People love pets these days. We love giving them treats and head scratches. But on occasion, we do get hurt by these cute predators. When it does, what are the legal consequences for the pet owner?
It is an unfortunate fact of life that while we enjoy the company of pets such as dogs, we also get bitten for a variety of reasons. Whenever a dog bites, it can attract not only media attention but also legal consequences. But the important bottom line is that just because one is injured does not mean that someone must be responsible.
First of all, it is often omitted that a dog bite can bring the owner or carer into criminal liability.
Under ss 23 and 25 of the Rabies Ordinance (Cap 421), when a dog is in a public place (or a place that it may escape to public places), it must be put on a leash “or is otherwise under control” by the keeper or those responsible for the dog. Otherwise, there is already an offence. In such a case, if the dog has bitten anyone, there is an additional offence.

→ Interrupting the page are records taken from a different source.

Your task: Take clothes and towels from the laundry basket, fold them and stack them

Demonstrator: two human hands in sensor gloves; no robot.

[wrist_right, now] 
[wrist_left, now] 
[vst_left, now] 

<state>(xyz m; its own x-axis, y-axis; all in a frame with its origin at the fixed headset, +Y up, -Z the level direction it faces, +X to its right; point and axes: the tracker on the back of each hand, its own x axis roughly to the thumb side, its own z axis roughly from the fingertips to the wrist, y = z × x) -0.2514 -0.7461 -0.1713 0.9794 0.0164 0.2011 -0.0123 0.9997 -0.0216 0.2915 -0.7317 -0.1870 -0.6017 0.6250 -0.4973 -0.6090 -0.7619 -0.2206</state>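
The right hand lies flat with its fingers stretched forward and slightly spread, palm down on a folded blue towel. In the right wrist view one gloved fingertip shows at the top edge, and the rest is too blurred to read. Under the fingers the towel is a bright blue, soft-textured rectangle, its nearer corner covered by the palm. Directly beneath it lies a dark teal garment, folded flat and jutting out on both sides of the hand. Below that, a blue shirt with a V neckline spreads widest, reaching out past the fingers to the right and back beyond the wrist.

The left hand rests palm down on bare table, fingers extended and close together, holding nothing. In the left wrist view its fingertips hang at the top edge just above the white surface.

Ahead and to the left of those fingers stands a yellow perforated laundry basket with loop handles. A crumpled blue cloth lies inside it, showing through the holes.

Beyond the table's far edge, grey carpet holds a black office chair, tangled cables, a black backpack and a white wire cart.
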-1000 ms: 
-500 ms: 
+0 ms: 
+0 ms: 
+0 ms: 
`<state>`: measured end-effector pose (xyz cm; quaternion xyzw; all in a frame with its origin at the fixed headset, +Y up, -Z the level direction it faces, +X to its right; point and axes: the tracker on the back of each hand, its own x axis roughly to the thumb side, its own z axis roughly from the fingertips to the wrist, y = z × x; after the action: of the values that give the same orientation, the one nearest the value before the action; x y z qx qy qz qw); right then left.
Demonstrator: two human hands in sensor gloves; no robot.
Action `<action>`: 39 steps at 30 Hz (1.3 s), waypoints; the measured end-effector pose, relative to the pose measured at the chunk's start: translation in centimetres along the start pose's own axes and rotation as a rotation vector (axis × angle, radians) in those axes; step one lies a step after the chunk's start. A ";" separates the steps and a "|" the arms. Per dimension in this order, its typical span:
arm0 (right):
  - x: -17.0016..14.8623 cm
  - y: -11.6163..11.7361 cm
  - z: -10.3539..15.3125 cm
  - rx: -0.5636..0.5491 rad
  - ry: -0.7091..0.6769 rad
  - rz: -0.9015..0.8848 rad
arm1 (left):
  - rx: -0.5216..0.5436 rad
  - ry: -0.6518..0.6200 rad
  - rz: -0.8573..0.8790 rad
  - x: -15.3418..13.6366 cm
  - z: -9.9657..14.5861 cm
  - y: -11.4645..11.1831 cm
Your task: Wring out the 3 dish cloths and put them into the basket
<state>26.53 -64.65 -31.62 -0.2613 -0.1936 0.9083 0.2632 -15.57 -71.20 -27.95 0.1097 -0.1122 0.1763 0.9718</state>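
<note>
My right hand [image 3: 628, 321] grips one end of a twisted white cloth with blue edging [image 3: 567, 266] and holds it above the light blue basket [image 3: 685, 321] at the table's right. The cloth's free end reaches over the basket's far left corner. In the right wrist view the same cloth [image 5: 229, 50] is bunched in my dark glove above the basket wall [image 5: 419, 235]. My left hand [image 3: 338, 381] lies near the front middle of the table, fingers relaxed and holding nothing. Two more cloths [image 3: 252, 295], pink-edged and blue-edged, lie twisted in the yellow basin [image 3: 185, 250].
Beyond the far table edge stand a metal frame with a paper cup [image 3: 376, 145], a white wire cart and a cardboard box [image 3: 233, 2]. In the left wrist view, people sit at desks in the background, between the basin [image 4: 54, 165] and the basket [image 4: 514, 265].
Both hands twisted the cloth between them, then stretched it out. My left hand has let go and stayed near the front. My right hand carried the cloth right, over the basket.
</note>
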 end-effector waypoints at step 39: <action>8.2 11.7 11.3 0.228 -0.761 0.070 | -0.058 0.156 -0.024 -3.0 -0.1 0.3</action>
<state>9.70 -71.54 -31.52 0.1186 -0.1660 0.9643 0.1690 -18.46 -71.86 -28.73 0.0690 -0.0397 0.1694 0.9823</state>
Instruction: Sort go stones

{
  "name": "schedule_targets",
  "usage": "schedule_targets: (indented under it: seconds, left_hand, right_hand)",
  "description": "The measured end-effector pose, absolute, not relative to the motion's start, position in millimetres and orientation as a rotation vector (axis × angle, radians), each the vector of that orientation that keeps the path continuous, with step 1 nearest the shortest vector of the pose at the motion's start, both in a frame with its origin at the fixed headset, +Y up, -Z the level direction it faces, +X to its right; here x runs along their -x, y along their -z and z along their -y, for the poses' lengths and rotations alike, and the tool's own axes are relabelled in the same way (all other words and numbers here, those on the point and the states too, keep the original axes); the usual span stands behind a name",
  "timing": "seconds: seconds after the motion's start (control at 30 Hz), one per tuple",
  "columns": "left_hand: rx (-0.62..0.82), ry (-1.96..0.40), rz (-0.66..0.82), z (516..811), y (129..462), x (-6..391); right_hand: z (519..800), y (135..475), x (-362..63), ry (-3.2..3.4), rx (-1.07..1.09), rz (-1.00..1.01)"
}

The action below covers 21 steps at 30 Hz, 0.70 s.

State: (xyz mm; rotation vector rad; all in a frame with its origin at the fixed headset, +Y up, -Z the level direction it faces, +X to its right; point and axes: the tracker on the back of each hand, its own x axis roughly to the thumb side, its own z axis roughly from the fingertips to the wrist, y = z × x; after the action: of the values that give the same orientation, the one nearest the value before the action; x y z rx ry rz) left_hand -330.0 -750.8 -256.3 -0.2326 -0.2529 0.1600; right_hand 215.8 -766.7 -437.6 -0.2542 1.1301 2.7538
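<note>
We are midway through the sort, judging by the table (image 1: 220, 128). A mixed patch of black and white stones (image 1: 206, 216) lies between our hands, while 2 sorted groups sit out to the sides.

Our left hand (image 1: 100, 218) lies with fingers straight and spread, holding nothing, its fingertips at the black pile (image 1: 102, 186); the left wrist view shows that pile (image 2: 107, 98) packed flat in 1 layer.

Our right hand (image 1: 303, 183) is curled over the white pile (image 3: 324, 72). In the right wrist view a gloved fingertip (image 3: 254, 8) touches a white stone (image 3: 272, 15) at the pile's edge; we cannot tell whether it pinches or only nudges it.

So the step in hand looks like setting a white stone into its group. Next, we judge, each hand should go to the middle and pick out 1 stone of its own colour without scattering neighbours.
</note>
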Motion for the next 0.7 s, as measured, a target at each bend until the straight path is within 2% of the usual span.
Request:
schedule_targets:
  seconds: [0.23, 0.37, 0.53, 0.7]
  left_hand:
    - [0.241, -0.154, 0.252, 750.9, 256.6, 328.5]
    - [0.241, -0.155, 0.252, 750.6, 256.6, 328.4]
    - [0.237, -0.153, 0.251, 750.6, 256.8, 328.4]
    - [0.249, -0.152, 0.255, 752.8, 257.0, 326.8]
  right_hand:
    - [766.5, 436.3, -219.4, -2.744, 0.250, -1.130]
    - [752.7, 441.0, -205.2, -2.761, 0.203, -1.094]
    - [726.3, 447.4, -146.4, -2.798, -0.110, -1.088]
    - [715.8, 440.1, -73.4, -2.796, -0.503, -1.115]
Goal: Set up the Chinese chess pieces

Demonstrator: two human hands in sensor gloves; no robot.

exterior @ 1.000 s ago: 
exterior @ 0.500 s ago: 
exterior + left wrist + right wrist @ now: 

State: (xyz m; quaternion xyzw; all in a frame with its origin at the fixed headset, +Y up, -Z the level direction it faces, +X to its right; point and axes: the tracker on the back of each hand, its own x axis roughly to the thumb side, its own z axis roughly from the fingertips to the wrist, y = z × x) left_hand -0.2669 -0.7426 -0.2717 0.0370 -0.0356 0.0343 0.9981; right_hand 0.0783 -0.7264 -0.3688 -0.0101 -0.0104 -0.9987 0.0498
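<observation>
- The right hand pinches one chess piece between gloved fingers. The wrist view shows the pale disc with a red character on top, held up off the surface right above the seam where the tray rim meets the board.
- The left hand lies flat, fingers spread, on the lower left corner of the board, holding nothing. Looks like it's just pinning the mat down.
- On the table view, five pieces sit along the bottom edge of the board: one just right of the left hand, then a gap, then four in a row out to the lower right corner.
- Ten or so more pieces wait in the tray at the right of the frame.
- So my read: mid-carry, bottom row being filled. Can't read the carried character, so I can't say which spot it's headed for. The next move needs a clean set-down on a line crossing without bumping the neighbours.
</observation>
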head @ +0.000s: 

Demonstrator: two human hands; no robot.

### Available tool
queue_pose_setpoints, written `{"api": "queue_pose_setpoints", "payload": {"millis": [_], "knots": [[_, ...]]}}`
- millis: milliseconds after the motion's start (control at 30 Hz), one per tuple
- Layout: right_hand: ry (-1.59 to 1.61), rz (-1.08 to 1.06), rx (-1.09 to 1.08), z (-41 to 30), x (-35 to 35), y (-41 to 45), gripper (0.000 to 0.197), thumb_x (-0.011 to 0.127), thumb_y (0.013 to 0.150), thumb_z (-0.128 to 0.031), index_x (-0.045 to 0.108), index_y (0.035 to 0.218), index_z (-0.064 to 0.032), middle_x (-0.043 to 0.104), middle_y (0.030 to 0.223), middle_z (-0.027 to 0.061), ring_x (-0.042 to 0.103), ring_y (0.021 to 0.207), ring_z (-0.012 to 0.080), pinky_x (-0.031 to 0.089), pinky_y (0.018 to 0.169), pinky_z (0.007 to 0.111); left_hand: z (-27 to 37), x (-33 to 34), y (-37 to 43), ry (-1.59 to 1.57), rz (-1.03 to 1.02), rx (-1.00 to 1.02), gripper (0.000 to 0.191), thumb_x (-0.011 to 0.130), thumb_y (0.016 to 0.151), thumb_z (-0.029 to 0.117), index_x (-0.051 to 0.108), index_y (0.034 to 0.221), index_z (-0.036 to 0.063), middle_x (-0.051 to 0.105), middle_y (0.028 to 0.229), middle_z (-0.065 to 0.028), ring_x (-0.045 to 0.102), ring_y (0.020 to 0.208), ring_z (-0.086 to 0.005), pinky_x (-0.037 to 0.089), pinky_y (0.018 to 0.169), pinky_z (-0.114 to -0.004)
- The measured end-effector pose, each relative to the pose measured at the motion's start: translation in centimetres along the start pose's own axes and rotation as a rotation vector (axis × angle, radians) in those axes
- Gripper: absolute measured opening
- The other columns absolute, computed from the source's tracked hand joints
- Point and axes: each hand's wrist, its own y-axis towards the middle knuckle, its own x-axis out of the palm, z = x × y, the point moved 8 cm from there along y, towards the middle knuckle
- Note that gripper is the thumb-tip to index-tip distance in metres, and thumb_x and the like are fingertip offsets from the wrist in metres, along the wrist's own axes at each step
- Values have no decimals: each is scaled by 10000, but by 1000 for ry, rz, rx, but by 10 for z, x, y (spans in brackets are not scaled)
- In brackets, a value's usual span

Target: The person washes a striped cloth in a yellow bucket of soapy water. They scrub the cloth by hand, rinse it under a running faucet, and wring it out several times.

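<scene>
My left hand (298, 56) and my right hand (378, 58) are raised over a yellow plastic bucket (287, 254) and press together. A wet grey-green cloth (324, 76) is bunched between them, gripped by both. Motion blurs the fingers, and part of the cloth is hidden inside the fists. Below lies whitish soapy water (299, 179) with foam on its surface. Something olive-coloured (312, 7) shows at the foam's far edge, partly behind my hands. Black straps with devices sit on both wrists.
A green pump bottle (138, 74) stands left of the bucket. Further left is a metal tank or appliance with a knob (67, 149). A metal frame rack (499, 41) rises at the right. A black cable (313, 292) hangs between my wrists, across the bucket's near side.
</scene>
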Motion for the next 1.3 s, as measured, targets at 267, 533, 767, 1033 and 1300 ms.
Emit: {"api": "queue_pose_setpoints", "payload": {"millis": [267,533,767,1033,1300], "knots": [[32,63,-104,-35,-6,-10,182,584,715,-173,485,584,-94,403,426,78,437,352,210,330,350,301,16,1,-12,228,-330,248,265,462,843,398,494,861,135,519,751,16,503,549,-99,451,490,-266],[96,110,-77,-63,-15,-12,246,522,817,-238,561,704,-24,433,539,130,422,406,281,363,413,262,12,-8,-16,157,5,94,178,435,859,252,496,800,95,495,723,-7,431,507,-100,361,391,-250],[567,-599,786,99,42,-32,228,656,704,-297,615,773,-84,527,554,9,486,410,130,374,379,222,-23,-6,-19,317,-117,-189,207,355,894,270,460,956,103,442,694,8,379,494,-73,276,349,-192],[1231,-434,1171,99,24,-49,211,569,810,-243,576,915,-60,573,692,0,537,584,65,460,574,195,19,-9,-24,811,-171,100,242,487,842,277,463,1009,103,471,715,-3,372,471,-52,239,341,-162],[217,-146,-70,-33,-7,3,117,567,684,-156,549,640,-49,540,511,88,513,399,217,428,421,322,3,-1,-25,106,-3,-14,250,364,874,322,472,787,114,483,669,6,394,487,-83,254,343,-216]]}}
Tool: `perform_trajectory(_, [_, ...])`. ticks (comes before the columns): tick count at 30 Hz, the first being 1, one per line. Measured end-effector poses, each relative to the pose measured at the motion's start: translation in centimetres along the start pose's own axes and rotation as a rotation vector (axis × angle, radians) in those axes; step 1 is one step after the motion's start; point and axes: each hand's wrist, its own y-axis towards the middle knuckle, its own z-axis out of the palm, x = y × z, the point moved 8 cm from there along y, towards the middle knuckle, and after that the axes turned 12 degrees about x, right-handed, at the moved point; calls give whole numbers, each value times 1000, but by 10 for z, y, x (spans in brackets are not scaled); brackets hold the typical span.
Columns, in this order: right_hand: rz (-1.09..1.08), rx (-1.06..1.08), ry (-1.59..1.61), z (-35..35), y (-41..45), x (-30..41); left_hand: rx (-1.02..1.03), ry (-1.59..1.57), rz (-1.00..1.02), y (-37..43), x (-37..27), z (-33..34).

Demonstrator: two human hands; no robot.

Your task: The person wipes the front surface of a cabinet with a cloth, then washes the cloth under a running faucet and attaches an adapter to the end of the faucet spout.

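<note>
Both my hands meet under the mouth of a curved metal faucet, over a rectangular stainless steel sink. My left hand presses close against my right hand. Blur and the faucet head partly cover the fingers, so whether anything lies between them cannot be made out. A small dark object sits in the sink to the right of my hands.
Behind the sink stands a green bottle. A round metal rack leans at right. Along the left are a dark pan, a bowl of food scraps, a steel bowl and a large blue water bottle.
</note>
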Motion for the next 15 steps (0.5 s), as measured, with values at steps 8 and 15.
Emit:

In 香港特別行政區 訴 梁煥章 HCMA 833/1998, the court held that in an enclosed private garden, there is no obligation to leash. However, it still depends on the circumstances. For example, in HKSAR v Chan Wai Keung HCMA 305/2013, while a dog was kept in a private garden, the house was being renovated and frequented by workers on the property. It was held that the dog should have been on a leash to prevent escaping.
For a large dog that is heavier than 20kg, there are more stringent requirments in public places. Under s 9 of the Dangerous Dogs Regulation (Cap 167D) it must be put on a leash of not longer than 2m when being carried by a person, or not longer than 1.5m when tied to a fixed object. Unless it is in a country park or is swimming at the sea.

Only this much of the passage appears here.